• **WHAT THIS TASK INVOLVES**
Copy each line that includes the string "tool" from the material into your answer.

• **RECORDED INFORMATION**
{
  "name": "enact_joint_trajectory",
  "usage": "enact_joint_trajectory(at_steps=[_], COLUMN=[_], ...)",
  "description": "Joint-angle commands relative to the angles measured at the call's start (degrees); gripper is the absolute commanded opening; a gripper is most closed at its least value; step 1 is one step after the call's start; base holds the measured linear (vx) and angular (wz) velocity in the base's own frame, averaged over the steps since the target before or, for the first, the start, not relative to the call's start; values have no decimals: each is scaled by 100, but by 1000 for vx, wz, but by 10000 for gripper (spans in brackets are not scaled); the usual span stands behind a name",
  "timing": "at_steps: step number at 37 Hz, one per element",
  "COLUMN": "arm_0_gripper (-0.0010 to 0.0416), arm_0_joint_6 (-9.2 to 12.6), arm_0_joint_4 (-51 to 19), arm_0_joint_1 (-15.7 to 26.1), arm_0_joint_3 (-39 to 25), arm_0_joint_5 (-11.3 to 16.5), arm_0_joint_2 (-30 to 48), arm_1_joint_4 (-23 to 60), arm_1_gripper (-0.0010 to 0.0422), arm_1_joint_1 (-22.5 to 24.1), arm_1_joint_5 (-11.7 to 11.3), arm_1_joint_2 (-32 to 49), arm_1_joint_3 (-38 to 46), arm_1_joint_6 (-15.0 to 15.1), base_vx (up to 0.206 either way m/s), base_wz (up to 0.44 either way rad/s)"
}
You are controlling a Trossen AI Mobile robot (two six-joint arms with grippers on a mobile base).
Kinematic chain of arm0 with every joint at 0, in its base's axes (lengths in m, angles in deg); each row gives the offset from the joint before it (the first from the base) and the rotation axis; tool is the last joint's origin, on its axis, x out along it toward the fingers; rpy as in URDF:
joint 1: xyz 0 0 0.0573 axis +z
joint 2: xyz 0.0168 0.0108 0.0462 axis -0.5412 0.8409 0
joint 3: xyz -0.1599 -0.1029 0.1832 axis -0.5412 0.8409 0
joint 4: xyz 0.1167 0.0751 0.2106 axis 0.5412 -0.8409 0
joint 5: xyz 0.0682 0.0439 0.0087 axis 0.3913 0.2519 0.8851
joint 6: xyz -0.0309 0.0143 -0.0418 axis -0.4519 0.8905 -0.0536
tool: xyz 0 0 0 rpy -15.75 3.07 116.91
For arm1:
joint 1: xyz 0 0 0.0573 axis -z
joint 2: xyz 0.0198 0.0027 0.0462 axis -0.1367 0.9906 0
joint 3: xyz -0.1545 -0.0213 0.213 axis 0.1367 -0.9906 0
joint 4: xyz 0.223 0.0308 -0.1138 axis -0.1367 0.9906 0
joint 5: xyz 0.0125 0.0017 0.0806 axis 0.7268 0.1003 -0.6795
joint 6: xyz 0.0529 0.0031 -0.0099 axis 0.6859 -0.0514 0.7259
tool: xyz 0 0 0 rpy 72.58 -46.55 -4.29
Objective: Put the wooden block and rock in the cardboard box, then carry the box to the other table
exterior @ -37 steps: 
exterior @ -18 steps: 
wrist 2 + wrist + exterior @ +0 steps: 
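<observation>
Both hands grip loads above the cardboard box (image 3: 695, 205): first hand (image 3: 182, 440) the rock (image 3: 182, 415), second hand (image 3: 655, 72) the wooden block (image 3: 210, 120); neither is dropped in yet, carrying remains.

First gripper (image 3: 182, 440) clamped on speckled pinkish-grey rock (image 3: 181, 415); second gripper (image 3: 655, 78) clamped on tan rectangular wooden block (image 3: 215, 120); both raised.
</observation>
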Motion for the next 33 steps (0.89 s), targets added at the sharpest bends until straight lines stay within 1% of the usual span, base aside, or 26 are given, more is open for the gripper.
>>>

• **EXERCISE OUTPUT**
Kinematic chain of arm0 with every joint at 0, in its base's axes (lengths in m, angles in deg); each row gives the offset from the joint before it (the first from the base) and the rotation axis; tool is the last joint's origin, on its axis, x out along it toward the fingers; rpy as in URDF:
tool: xyz 0 0 0 rpy -15.75 3.07 116.91
tool: xyz 0 0 0 rpy 72.58 -46.55 -4.29

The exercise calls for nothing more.